With different types of land spaces existing, sanitary landfills have been developed as a viable method to reclaim derelict land by disposal of solid waste in those landfills. The properly designed landfills for solid waste management has helped in reducing adverse environmental impacts because of activities such as open-air burning and open-pit dumping. However, if landfills are not managed and designed properly, they might have environmental concerns because of gas production and leachate formation (Abd El-Salam and Abu-Zuid 2015). The leachate finding its way through infiltration contaminates groundwater by adding either dissolved organic matter or compounds such as ammonium, calcium, magnesium, sodium, potassium, iron, sulfates, chlorides and also heavy metals (Lee and Lee 1993; Christensen et al. 2001). This had been assessed by experimental identification and through mathematical modeling (Moo-Young et al. 2004). The physico–chemical analysis of leachate from landfill site along with heavy metals showed higher concentration of chlorides, nitrates, sulfates, phenol, zinc and also high COD renders the groundwater quality unfit for domestic uses (Singh et al. 2008).

In order to understand the status of groundwater quality and its subsequent alterations, it is important to have models that can predict groundwater quality. Groundwater quality is deteriorated if water quality parameters exceed beyond the permissible limit as it becomes unacceptable after that. Groundwater becomes unfit for domestic as well as irrigation purposes if physico–chemical parameters such as color, conductivity, total solids, hardness, chlorides, NH3–N exceed the permissible limit specified by EPA (Fatta et al. 1999). The models help in understanding the changes that may occur with passage of time in groundwater quality. The use of model becomes important as monitoring is expensive and time-consuming, and also at many instances it is not possible to draw the samples from certain points (Nas and Berktay 2010).

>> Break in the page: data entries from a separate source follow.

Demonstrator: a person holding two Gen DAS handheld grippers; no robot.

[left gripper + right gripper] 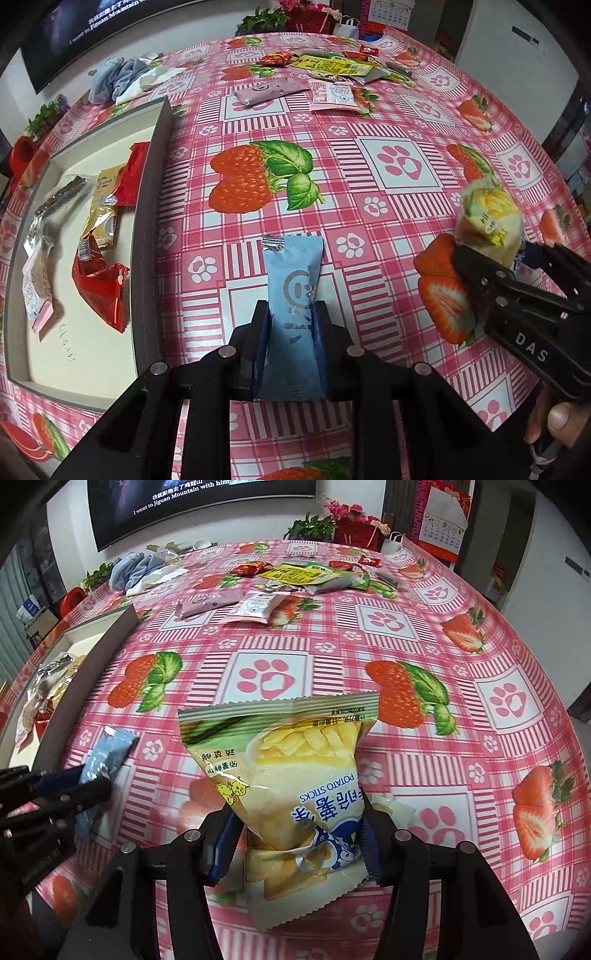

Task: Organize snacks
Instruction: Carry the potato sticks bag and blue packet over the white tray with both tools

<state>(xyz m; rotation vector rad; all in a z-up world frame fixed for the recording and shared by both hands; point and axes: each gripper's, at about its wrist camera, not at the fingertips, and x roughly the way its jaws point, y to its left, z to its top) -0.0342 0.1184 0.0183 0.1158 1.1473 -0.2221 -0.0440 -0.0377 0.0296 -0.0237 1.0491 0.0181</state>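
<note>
- Left wrist view: the left gripper (291, 314) is clamped on a blue snack packet (294, 291) held over the pink strawberry tablecloth (369, 122). To its left sits an open box (153, 206) holding several snacks. The right gripper (476, 254) grips a yellow bag at right.
- Right wrist view: the right gripper (295, 825) is closed on the potato sticks bag (291, 771); more snacks (295, 574) lie at the far side of the table.
</note>
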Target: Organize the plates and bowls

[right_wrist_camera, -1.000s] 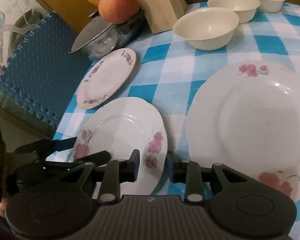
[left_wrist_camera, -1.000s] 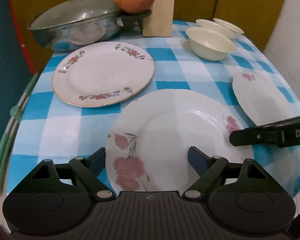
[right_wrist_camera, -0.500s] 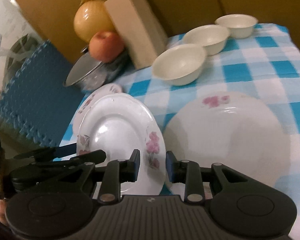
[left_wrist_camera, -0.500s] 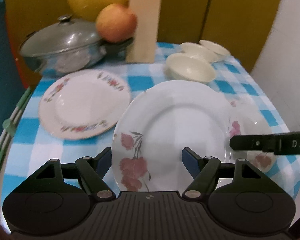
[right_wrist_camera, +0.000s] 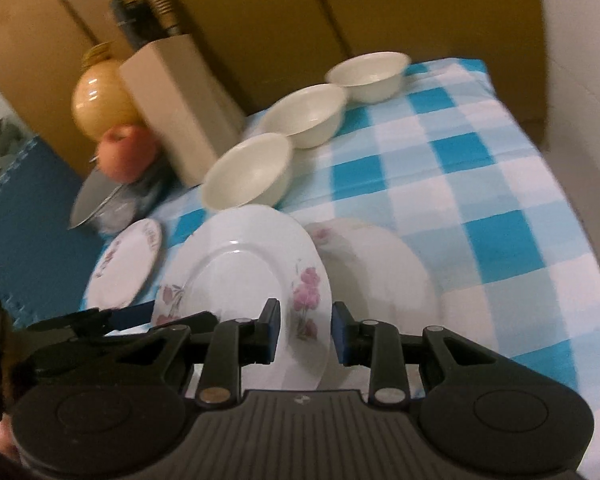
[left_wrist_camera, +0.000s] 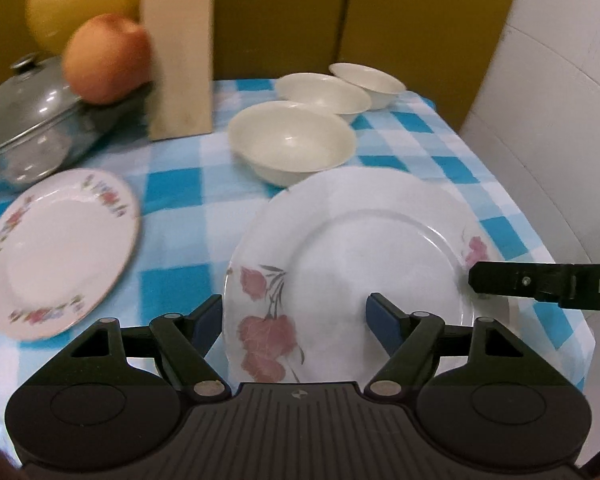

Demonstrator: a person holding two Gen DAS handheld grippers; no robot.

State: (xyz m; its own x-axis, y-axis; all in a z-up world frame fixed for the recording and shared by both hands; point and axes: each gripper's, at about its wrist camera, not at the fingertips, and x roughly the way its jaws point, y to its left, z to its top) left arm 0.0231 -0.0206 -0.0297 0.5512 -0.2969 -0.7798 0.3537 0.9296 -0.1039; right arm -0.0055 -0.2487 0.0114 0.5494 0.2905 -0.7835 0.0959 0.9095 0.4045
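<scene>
A white plate with pink flowers (left_wrist_camera: 360, 248) hangs tilted above the checked tablecloth. My right gripper (right_wrist_camera: 304, 328) is shut on its right rim, and one of its fingers (left_wrist_camera: 540, 286) shows at that rim in the left wrist view. My left gripper (left_wrist_camera: 296, 312) stands wide with its jaws opening. The plate's near-left rim lies between its fingers, and the pads do not press on it. A second pink-flowered plate (right_wrist_camera: 380, 280) lies flat on the cloth, partly under the held one. A gold-rimmed floral plate (left_wrist_camera: 60, 252) lies to the left. Three cream bowls (left_wrist_camera: 292, 140) stand in a row behind.
A lidded steel pot (left_wrist_camera: 32, 120) with an apple (left_wrist_camera: 108, 60) and a yellow fruit (left_wrist_camera: 80, 4) sits at the back left, beside a wooden knife block (left_wrist_camera: 180, 48). A white wall (left_wrist_camera: 560, 140) runs along the table's right edge. Blue foam mat (right_wrist_camera: 28, 216) lies beyond the left edge.
The pink-flowered plate came up off the cloth and travelled right, away from the gold-rimmed plate, and now overlaps the second flowered plate. Both grippers moved with it.
</scene>
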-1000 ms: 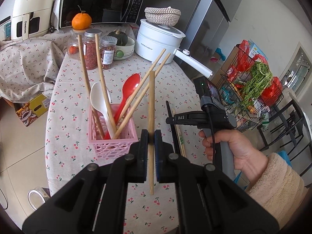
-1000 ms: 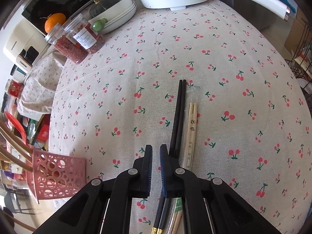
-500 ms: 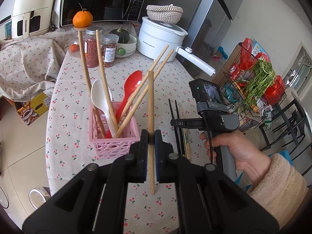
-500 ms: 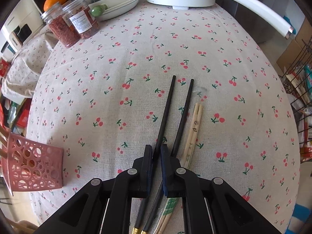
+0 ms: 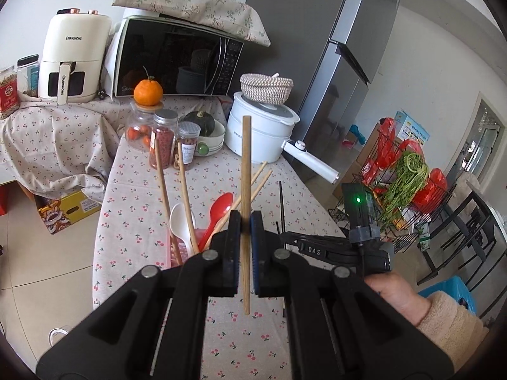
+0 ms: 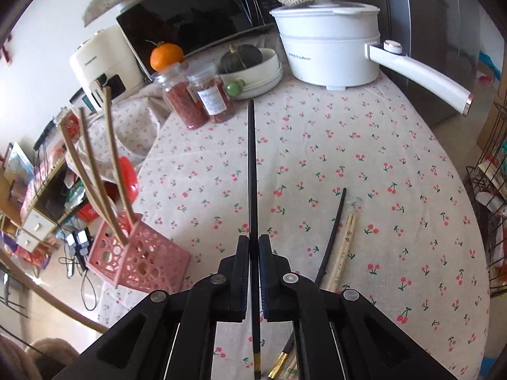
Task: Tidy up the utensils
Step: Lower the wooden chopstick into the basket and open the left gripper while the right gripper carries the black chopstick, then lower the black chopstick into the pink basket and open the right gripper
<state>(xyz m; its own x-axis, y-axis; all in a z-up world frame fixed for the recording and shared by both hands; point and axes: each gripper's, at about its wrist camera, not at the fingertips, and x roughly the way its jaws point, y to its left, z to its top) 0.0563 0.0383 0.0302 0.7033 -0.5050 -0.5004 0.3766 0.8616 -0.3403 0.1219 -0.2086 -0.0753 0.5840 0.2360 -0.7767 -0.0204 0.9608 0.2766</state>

With the advancement and availability of resources in soft computing techniques, models are continuously adopted and coupled with other regression models (Charulatha et al. 2017) to know the groundwater quality. These models are helpful in understanding the scenarios with reference to many parameters that cannot be easily represented by mathematical equations (Kuo et al. 2004). Researchers have tried to study the contamination of groundwater due to leachate percolation (Mor et al. 2006) near unlined landfill site. Dependency on groundwater for domestic purposes is also high in many parts of India. Groundwater-level prediction for different aquifers has been done by using artificial neural network (ANN) in India and abroad (Nayak et al. 2006; Mohanty et al. 2010; Daliakopoulosa et al. 2005). Few studies had been conducted on groundwater quality prediction using ANN (Yesilnacar et al. 2008), but quantifying the effect of space and time has not been done extensively in the model itself.

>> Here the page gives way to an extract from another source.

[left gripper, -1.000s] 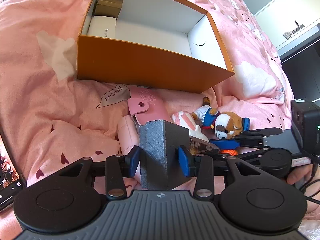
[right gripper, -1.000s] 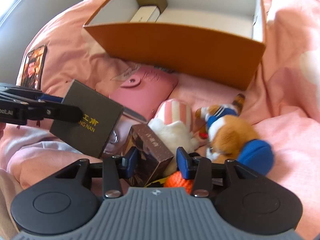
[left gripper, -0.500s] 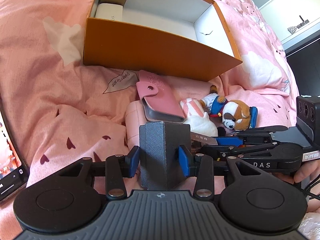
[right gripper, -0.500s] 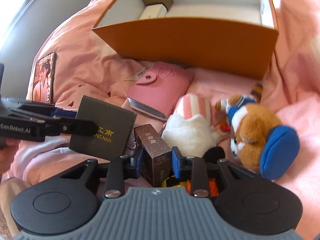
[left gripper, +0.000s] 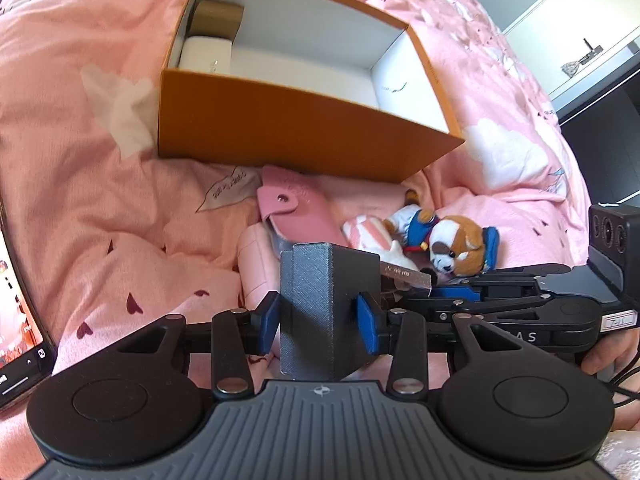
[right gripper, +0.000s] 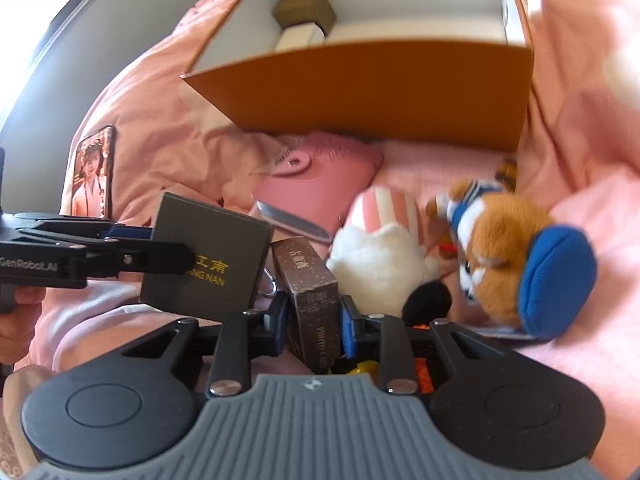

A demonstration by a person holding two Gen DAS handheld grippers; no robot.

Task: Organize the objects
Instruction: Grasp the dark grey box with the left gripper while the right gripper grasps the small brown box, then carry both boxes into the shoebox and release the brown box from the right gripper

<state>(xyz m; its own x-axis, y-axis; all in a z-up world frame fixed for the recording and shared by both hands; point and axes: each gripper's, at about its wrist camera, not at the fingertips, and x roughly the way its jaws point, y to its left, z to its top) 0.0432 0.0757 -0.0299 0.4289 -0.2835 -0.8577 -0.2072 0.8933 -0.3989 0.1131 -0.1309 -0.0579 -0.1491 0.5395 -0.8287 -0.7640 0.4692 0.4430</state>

Models such as neural models help in predicting the groundwater quality well in advance for understanding future scenario. These models in addition have various applications in field of environment and ecology which range from predicting water quality in river stretches (Singh et al. 2009) to neural modeling of marine phytoplankton primary production (Mattei et al. 2018). Therefore, in this study ANN has been developed to predict total hardness in groundwater at different locations in an Integrated Solid Waste Management (ISWM) site near Mumbai coastline. The study also aims at mapping the variation in the groundwater quality at this site commencing from baseline till 2017 by modeling total hardness using neural networks and developing spatial interpolation maps for understanding the variation with space and times.

2 Study area

The coastline of Mumbai city is indented with numerous creeks and bays which are under tidal effect of Arabian Sea. The city receives peak rainfall in the month of July and is under the influence of south-west monsoon winds from June to September. October and November are the post-monsoon seasons. The site for ISWM facility, comprising a sanitary landfill, is located in the eastern suburbs of Mumbai near mangrove swamp area as depicted in Fig. 1 with latitudes 19°7ʹ13.82″N and 19°7′40.20″N and longitude 72°56′48.77″E and 72°57ʹ26.34″E with elevation above mean sea level (m) of 1 m. Groundwater samples from 10 monitoring wells were collected every month for year 2016 and 2017 during the operation of sanitary landfill. The collected samples were analyzed for pH, total dissolved solids, chlorides, nitrates, sulfates and total hardness. The baseline study mandated in Municipal solid wastes (Management and Handling) rules, 2000, was conducted in 2014 and has reported high concentrations of dissolved solids and other parameters exceeding the desirable limits as per standards given in MSW rules, 2000. This highlights that groundwater quality at the ISWM site was already exceeding the standards; and to understand any further deterioration in groundwater quality, neural model predicting the hardness was used. The model will help in assessing the performance of sanitary landfill site with respect to prevention of leachate contamination and further degradation in groundwater quality.

Fig. 1
figure 1

Groundwater sampling locations at ISWM site

3 Methodology

3.1 Using artificial neural network (ANN)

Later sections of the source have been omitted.